INFORMATION SUPPLIED:
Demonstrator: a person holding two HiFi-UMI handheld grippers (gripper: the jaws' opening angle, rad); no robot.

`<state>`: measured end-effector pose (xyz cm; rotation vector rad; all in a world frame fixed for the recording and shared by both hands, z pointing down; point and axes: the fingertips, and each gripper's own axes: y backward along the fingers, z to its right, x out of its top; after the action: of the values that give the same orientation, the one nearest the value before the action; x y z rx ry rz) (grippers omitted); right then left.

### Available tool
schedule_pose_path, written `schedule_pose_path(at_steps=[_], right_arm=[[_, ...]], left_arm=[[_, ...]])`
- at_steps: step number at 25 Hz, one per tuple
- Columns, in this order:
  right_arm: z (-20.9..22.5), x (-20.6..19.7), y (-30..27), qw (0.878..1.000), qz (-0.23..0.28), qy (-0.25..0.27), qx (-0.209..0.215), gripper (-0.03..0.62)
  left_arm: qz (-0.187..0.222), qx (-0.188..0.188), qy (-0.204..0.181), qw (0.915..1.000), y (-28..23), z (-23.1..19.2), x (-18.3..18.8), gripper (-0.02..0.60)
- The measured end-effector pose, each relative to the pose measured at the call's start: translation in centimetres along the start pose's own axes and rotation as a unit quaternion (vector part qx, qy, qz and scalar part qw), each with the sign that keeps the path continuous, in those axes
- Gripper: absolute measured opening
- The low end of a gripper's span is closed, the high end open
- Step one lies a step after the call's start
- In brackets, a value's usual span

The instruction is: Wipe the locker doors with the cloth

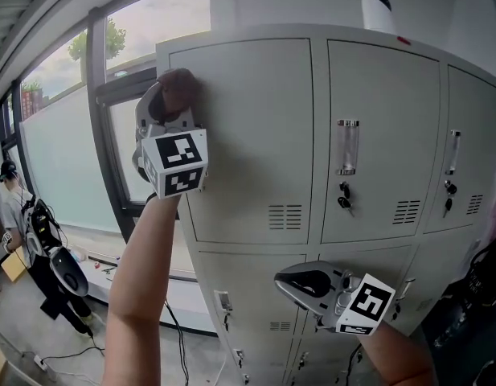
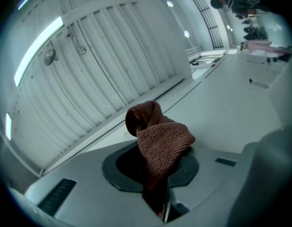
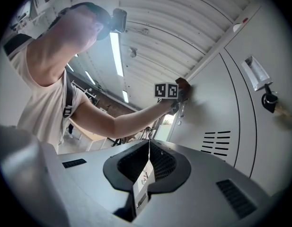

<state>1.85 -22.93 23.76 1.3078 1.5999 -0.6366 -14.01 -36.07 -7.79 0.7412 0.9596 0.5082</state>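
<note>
A brown cloth (image 1: pixel 180 84) is pinched in my left gripper (image 1: pixel 172 96), raised to the top-left corner of the upper-left grey locker door (image 1: pixel 252 135). The cloth touches the door near its upper edge. In the left gripper view the cloth (image 2: pixel 160 136) bunches up out of the shut jaws and hides their tips. The right gripper view shows the same cloth (image 3: pixel 182 83) against the door (image 3: pixel 216 112), with the left marker cube (image 3: pixel 166 90) beside it. My right gripper (image 1: pixel 286 283) hangs low in front of the lower lockers, jaws shut (image 3: pixel 146 167), a white printed tag between them.
The middle door has a clear handle (image 1: pixel 348 145) with keys (image 1: pixel 343 202) below; another door with keys (image 1: pixel 450 187) is at the right. A white object (image 1: pixel 379 10) stands on the locker top. A window (image 1: pixel 67 147) and a person (image 1: pixel 13 215) are at the left.
</note>
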Motion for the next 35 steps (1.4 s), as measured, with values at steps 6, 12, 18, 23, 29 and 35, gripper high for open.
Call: schedule_pose_path(at_steps=[6,12,18,23,29,35], right_arm=[[-0.1,-0.7,1.3,1.000,-0.017,0.011,-0.010,0.018],[0.7,-1.0,3.2,0.999,-0.020,0.006,-0.035,0.018],[1.2,-1.1,4.4,0.999,-0.025,0.006,-0.046,0.018],[1.2,-1.2,4.2,0.999,-0.025,0.005,-0.042,0.018],[0.9,-1.0,3.2,0.999,-0.022,0.007,-0.029,0.018],[0.0,-1.2,0.9,1.000,-0.020,0.004,-0.009,0.018]], left_arm=[[0.040,-0.091,0.019,0.9949,-0.5,8.4,6.9,0.072],[0.104,-0.163,-0.058,0.9795,1.0,18.0,12.3,0.072],[0.121,-0.179,-0.088,0.9724,-0.1,19.9,14.5,0.072],[0.105,-0.183,-0.083,0.9739,-2.7,17.9,15.6,0.072],[0.069,-0.119,-0.027,0.9901,-4.3,9.9,11.4,0.072],[0.023,-0.057,0.020,0.9979,-5.8,0.0,5.6,0.072]])
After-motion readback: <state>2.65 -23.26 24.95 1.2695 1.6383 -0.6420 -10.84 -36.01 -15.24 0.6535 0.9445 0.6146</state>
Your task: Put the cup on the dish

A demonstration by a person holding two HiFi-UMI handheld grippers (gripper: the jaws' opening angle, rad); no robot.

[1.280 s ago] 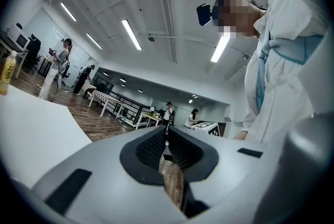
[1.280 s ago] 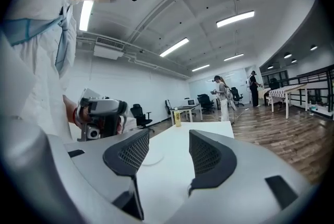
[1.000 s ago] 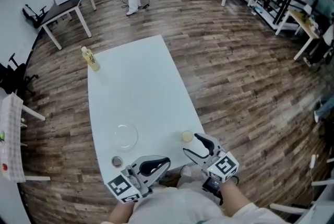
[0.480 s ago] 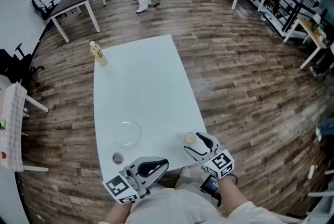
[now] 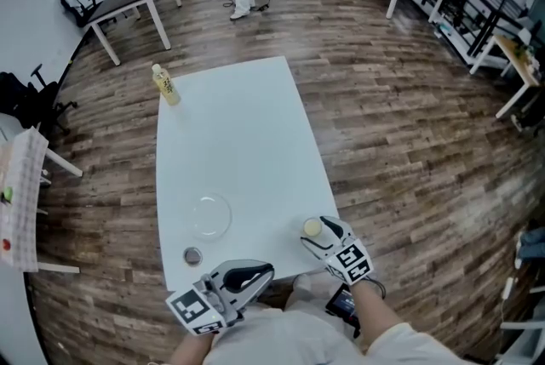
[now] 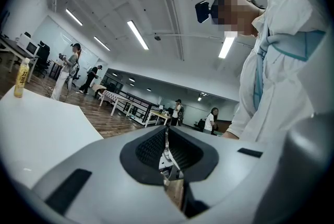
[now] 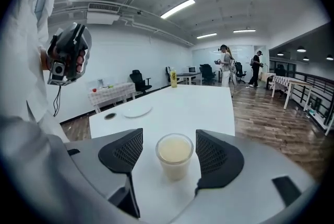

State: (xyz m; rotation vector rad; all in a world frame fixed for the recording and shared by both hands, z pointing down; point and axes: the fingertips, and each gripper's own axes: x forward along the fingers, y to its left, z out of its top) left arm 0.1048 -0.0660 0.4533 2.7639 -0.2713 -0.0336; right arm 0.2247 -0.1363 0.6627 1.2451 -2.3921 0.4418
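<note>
The cup (image 7: 175, 155) of pale liquid stands upright on the white table (image 5: 238, 134), well apart from the dish (image 5: 209, 216), on its right. The right gripper (image 5: 317, 234) has the cup between its jaws, which are opening and do not touch it. The left gripper (image 6: 166, 147), nearer to the person than the dish, has its jaws pressed together on nothing.

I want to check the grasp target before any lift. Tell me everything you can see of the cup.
The cup is small, round and clear, plastic by its look, and nearly full of a pale yellowish liquid. It stands upright on the white table, close to its near right corner. It sits between the jaws of the right gripper, which are opening; neither pad touches it. Only the table touches it.
</note>
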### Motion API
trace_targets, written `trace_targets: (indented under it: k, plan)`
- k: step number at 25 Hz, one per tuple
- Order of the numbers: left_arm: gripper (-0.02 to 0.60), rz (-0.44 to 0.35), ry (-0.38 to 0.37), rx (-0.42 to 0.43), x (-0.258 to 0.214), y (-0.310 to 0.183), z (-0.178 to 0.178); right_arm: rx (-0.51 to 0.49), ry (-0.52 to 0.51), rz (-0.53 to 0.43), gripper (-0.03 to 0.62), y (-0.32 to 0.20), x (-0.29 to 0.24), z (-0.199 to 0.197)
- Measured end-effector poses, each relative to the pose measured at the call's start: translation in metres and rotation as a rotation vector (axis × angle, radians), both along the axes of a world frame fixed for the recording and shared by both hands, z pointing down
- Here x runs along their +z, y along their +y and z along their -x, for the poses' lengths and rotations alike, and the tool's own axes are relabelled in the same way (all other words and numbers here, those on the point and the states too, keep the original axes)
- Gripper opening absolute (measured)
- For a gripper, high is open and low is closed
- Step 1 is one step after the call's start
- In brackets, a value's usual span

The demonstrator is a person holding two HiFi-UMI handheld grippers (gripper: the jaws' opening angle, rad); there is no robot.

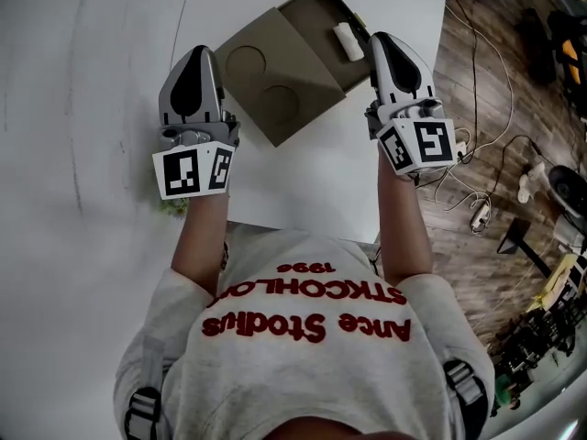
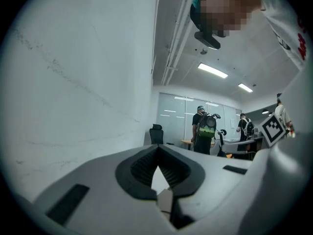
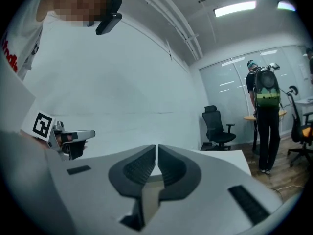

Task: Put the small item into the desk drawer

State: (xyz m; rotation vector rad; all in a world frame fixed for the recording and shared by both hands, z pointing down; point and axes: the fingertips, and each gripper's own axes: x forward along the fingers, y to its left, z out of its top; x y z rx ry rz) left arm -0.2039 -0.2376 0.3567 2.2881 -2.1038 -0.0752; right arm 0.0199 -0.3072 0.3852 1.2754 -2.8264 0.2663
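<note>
noting the head view first: a white desk (image 1: 92, 108) carries an olive-brown drawer unit (image 1: 275, 76) with two round recesses in its top face. its drawer (image 1: 319, 9) stands pulled out toward the far right corner of the desk. the small item (image 1: 348, 41), a short white cylinder, lies inside the open drawer against its right-hand end. the right gripper (image 1: 379, 38) is held over that end of the drawer with its tip just beside the item; whether the two touch cannot be told. the right gripper view shows its ribbed pads (image 3: 171, 166) drawn together with only a hairline slit between them and nothing in the slit, so this claw is closed and empty. the left gripper (image 1: 203, 53) hangs over the desk just left of the drawer unit, apart from the drawer and the item. the left gripper view shows its pads (image 2: 142, 168) meeting at the tips, with nothing caught between them; this claw is likewise closed and empty. both grippers point away from the person, each with its marker cube (image 1: 193, 170) nearest the body. right of the desk lies wooden floor (image 1: 495, 81) with loose cables (image 1: 477, 145). an office chair (image 3: 218, 126) and a standing person with a backpack (image 3: 265, 111) appear in the background of the right gripper view.
</note>
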Motion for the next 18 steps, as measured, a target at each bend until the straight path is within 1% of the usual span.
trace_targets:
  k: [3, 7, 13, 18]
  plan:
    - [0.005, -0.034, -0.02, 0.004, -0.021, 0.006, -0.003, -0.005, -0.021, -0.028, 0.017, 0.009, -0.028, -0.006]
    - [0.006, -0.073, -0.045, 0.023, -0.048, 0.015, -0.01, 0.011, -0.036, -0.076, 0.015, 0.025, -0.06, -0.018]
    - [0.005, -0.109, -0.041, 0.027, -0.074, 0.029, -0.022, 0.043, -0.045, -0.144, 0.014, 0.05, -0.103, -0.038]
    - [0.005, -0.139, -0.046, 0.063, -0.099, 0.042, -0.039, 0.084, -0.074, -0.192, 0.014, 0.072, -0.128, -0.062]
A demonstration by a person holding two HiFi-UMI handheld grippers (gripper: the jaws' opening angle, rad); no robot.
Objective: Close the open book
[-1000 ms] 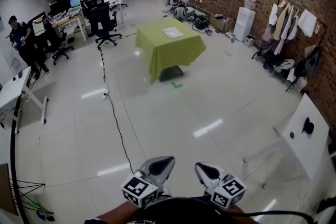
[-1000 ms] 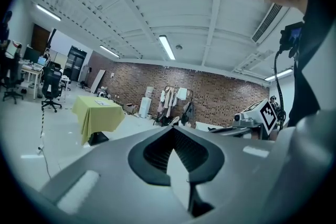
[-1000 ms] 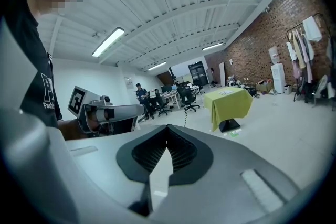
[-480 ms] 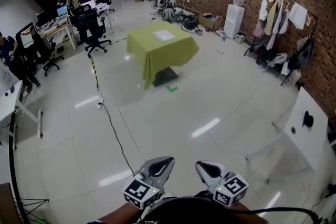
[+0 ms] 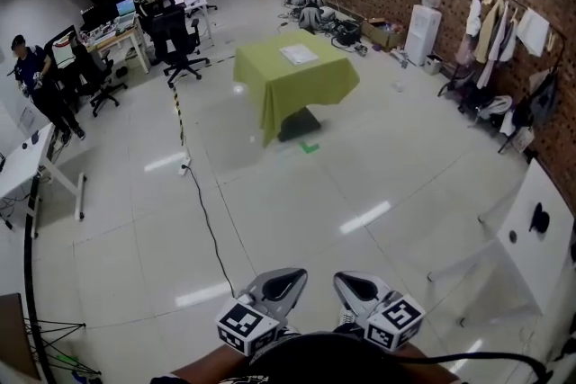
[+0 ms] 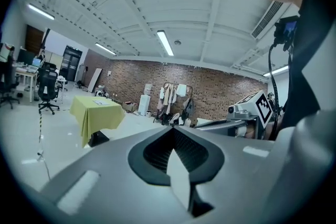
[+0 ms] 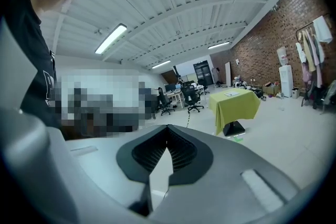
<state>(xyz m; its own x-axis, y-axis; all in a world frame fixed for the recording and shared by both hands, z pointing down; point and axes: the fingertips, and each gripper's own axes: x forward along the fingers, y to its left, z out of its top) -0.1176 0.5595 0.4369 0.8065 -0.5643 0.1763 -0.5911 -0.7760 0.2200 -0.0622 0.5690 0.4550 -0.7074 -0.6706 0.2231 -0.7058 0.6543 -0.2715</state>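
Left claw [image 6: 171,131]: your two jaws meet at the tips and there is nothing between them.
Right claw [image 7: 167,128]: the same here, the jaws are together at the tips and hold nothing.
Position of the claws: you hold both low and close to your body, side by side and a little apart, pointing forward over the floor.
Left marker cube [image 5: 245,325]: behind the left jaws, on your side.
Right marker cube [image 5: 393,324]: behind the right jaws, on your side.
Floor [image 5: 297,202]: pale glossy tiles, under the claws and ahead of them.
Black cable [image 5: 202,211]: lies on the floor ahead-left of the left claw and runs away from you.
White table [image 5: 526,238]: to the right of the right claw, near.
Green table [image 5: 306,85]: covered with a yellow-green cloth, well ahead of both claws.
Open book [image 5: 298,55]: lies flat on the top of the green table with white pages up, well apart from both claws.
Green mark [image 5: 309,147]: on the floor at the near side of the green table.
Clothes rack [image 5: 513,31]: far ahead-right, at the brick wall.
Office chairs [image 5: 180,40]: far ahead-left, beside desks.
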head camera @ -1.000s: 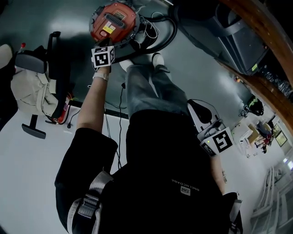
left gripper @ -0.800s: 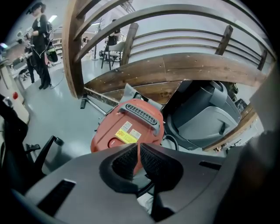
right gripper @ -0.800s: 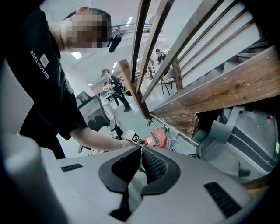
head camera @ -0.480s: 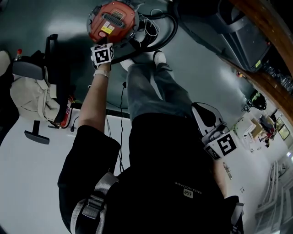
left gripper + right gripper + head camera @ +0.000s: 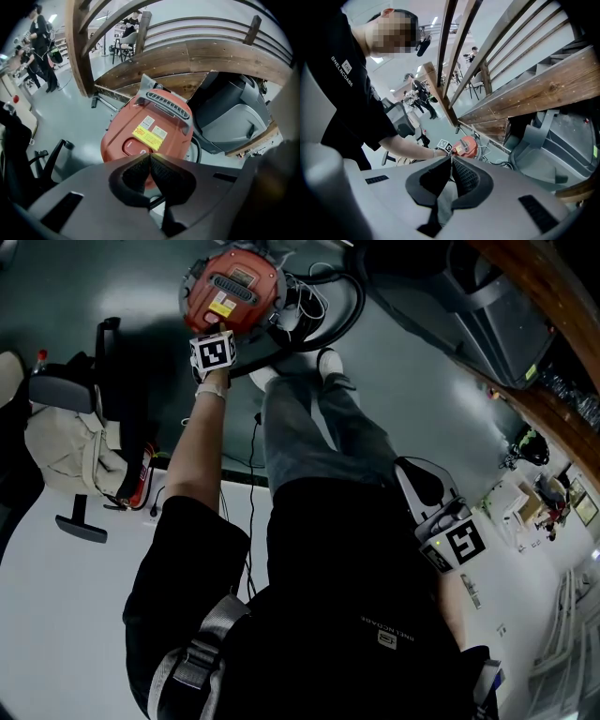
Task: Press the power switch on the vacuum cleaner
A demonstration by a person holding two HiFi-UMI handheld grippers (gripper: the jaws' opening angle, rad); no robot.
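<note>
A round red vacuum cleaner (image 5: 232,292) stands on the grey floor at the top of the head view. In the left gripper view its lid (image 5: 159,123) carries a yellow label, a grey handle and an oval red power switch (image 5: 132,147). My left gripper (image 5: 150,156) is shut, its tips just over the near end of that switch; contact cannot be told. In the head view that left gripper (image 5: 218,332) reaches over the vacuum's near edge. My right gripper (image 5: 409,470) hangs shut by the person's right hip, holding nothing, and sees the vacuum (image 5: 465,146) from afar.
A black hose (image 5: 339,313) and cables curl to the right of the vacuum, beside the person's shoes (image 5: 325,362). An office chair (image 5: 67,423) with a beige garment stands at the left. A grey machine (image 5: 492,320) and a wooden railing (image 5: 558,409) lie at the right.
Little differs: the left gripper stays at the vacuum's near edge while the head view shifts slightly. The right gripper has drifted a little lower at the hip.
</note>
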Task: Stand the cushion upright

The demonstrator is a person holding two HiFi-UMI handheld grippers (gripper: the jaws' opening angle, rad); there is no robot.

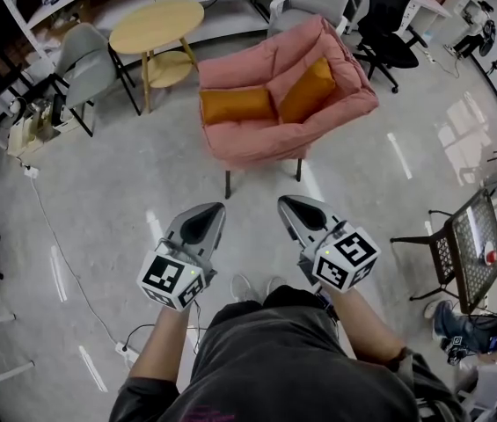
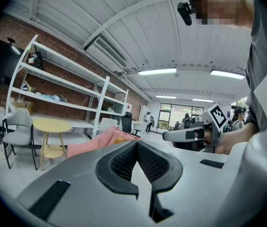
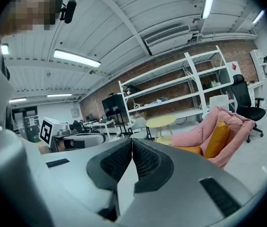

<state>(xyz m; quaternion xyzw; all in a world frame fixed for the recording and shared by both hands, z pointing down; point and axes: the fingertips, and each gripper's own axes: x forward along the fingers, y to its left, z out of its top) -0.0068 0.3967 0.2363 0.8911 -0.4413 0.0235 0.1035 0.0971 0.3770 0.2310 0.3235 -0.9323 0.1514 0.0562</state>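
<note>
A pink armchair (image 1: 257, 139) stands on the floor ahead of me. One orange cushion (image 1: 237, 105) lies flat on its seat, and a second orange cushion (image 1: 310, 89) leans against the backrest. My left gripper (image 1: 215, 207) and right gripper (image 1: 285, 202) hover side by side in front of the chair, a good step short of it. Both are shut, with nothing between the jaws. In the right gripper view the shut gripper (image 3: 132, 140) points left of the armchair (image 3: 228, 119), where the leaning cushion (image 3: 217, 138) shows. In the left gripper view the shut gripper (image 2: 137, 143) hides most of the armchair (image 2: 93, 144).
A round yellow table (image 1: 156, 26) and a grey chair (image 1: 85, 64) stand left of and behind the armchair. A black office chair (image 1: 389, 20) is at the back right, a black wire table (image 1: 470, 246) at the right. White shelving (image 3: 171, 86) lines the brick wall. A cable (image 1: 59, 244) runs across the floor.
</note>
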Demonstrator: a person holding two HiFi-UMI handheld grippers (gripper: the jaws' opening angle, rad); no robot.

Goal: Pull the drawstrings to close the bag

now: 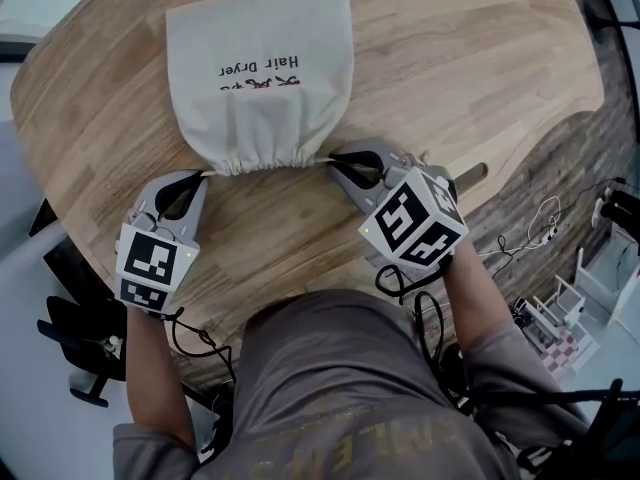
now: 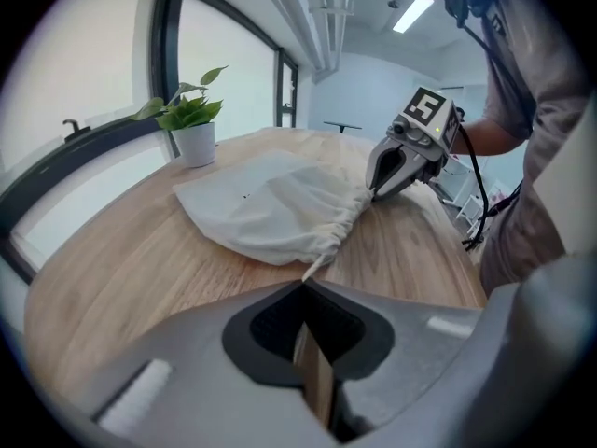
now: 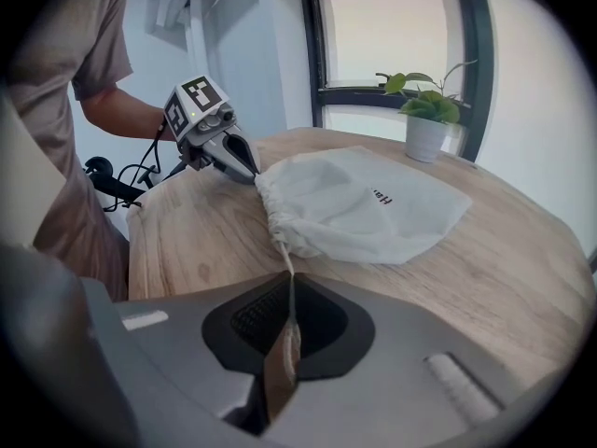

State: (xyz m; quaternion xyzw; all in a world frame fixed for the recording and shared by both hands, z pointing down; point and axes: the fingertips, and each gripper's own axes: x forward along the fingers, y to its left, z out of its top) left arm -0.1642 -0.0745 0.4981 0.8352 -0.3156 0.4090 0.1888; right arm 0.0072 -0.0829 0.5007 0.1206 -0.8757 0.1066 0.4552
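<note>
The round wooden table [image 1: 480, 88] carries a pale cloth bag [image 1: 260, 78] lying flat, its mouth gathered tight and facing the person. The left gripper [image 1: 202, 176] and right gripper [image 1: 334, 159] sit at either side of that mouth, each with jaws pinched together on its cord: the left drawstring [image 2: 315, 266] and the right drawstring [image 3: 284, 259].

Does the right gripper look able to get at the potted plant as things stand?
Probably not yet. The right gripper is shut on the drawstring of the bag, and the potted plant stands beyond the bag across the table; it must let go first.
</note>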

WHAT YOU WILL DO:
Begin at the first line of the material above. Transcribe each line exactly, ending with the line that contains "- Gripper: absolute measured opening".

WRITTEN RESPONSE:
Demonstrator: a person holding two HiFi-UMI handheld grippers (gripper: the jaws' opening angle, rad); no robot.

`<state>`: measured end-effector pose (xyz cm; rotation vector rad; all in a world frame fixed for the recording and shared by both hands, z pointing down; point and axes: the fingertips, and each gripper's own axes: y backward along the fingers, z to its right, x out of its top; after the action: of the values that give the same orientation, the one nearest the value before the action; x y z rx ry rz) (grippers omitted); right then left.

### Available tool
schedule_pose_path, written `schedule_pose_path(at_steps=[_], right_arm=[[_, ...]], left_arm=[[_, ...]])`
- at_steps: step number at 25 Hz, one per tuple
- Columns, in this order:
  right_arm: z (-20.9..22.5), x (-20.6..19.7), y (-30..27), qw (0.878..1.000), qz (-0.23..0.28), qy (-0.25..0.27), qx (-0.209..0.215), gripper (-0.03..0.62)
  left_arm: qz (-0.187..0.222), qx (-0.188..0.188), qy (-0.204..0.181), qw (0.915..1.000), y (-28..23), z (-23.1..19.2), x (-18.3..18.8), gripper (-0.02..0.60)
- The measured end-effector pose, each relative to the pose measured at the call's start: translation in centimetres along the start pose's own axes and rotation as a unit quaternion (vector part qx, qy, qz and scalar part qw), each with the sign that keeps the path continuous, in those axes
- Gripper: absolute measured opening

The answer has been given in its entirety.